**PROBLEM STATEMENT**
Set down, exactly as written, the lines from the top of the data to the line that holds "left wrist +", and omit the pictures.

**DATA SEGMENT**
= = = = =

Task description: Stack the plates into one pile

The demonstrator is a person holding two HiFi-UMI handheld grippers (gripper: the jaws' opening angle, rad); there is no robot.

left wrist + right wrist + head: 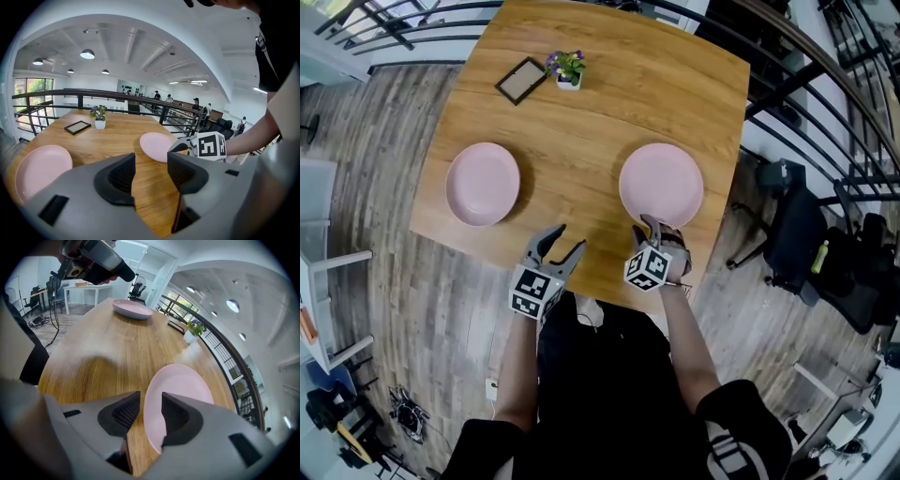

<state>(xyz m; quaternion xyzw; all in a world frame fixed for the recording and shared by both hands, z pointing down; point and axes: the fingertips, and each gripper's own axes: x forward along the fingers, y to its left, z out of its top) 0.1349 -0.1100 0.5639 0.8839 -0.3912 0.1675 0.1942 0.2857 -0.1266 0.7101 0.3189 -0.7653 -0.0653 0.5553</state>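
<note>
Two pink plates lie apart on the wooden table (609, 112). The left plate (482, 183) (42, 166) (132, 309) lies near the table's left edge. The right plate (661, 184) (157, 145) (183, 390) lies near the front right. My right gripper (645, 227) (150, 408) is at that plate's near rim, and the rim shows in the gap between its jaws, which stand apart. My left gripper (570, 238) (151, 161) hangs open over the table's front edge between the two plates, with nothing between its jaws.
A dark picture frame (521, 80) and a small potted plant (567, 67) stand at the table's far side. A black railing (825, 84) runs behind and to the right. An office chair (787, 225) stands on the floor right of the table.
</note>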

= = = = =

**PROBLEM SOLUTION**
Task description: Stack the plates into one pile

The demonstrator is a person holding two HiFi-UMI handheld grippers (gripper: the jaws' opening angle, rad); there is no robot.

left wrist + right wrist + head: 

Output is finished, and nothing else is required.